The whole listing, pictures aside, should be reproduced exactly.

** Opening COLLECTED DATA block **

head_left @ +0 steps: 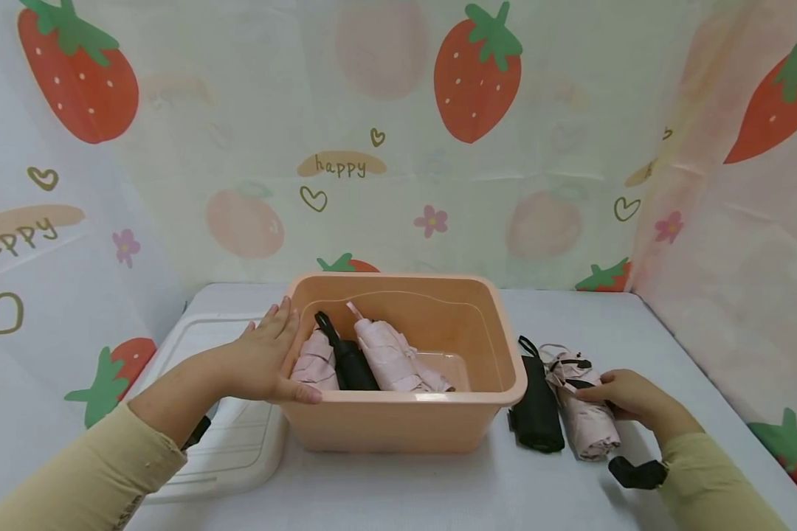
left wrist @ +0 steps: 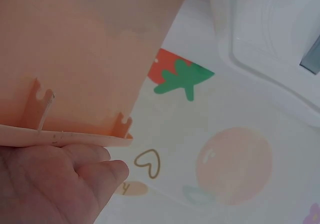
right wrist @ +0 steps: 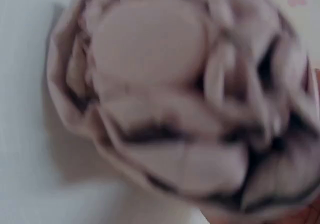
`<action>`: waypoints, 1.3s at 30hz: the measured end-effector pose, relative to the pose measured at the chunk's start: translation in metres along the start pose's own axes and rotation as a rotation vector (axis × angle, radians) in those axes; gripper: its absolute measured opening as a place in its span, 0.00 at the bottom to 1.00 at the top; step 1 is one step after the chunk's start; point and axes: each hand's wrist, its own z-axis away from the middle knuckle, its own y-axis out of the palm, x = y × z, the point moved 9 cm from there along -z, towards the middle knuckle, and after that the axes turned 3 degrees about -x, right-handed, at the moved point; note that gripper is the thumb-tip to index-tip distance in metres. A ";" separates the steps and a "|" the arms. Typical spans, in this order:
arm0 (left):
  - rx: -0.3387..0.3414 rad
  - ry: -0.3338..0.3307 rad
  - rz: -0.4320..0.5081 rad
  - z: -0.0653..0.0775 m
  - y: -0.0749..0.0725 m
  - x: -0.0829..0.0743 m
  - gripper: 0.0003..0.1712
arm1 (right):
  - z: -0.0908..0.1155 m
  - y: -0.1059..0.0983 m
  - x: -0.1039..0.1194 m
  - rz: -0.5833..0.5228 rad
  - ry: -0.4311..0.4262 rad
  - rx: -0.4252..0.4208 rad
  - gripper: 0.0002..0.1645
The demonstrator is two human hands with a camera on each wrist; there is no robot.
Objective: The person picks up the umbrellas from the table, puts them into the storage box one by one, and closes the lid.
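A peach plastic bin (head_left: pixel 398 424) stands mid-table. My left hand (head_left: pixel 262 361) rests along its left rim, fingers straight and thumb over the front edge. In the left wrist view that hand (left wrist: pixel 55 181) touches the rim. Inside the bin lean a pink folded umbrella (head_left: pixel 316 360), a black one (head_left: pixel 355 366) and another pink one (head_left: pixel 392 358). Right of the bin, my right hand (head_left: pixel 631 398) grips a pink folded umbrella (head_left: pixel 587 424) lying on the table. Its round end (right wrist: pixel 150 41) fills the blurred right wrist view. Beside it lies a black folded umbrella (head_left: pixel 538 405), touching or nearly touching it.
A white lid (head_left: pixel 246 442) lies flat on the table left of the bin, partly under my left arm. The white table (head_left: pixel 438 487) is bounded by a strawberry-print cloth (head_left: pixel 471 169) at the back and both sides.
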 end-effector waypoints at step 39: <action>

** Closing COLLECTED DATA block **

RESULT OF THE EXERCISE:
head_left @ +0 steps: 
left wrist @ +0 steps: 
right wrist @ +0 steps: 
`<action>`: waypoints, 1.3s at 30hz: the measured end-effector pose, relative to the pose measured at the chunk's start: translation in metres along the start pose's own axes and rotation as a rotation vector (axis × angle, radians) in those axes; gripper: its absolute measured opening as a place in its span, 0.00 at the bottom to 1.00 at the top; step 1 is one step after the chunk's start; point and axes: each hand's wrist, its own z-axis away from the middle knuckle, its own y-axis out of the palm, x = y × z, the point moved 9 cm from there along -z, towards the middle knuckle, and after that the axes turned 3 degrees about -x, right-handed, at the moved point; note that gripper is the thumb-tip to index-tip distance in metres. A ";" separates the steps and a "|" the arms. Typical spans, in this order:
arm0 (left):
  - rx: -0.3387..0.3414 rad
  - ry: -0.3338..0.3307 rad
  - rz: -0.4320..0.5081 rad
  - z: -0.0653..0.0775 m
  - y: -0.0749..0.0725 m
  - x: -0.0829..0.0743 m
  - gripper: 0.0003..0.1712
arm1 (right):
  - z: -0.0908..0.1155 m
  - y: -0.1059..0.0983 m
  - x: -0.1039..0.1194 m
  - rz: -0.5833..0.5228 rad
  - ry: -0.4311..0.4262 rad
  - rx: -0.4252..0.4208 rad
  - gripper: 0.0002..0.1645
The demonstrator is two human hands with a camera on each wrist; there is no robot.
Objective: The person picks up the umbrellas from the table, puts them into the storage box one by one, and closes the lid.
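A peach plastic bin (head_left: pixel 398 424) stands mid-table. My left hand (head_left: pixel 262 361) rests along its left rim, fingers straight and thumb over the front edge. In the left wrist view that hand (left wrist: pixel 55 181) touches the rim. Inside the bin lean a pink folded umbrella (head_left: pixel 316 360), a black one (head_left: pixel 355 366) and another pink one (head_left: pixel 392 358). Right of the bin, my right hand (head_left: pixel 631 398) grips a pink folded umbrella (head_left: pixel 587 424) lying on the table. Its round end (right wrist: pixel 150 41) fills the blurred right wrist view. Beside it lies a black folded umbrella (head_left: pixel 538 405), touching or nearly touching it.
A white lid (head_left: pixel 246 442) lies flat on the table left of the bin, partly under my left arm. The white table (head_left: pixel 438 487) is bounded by a strawberry-print cloth (head_left: pixel 471 169) at the back and both sides.
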 end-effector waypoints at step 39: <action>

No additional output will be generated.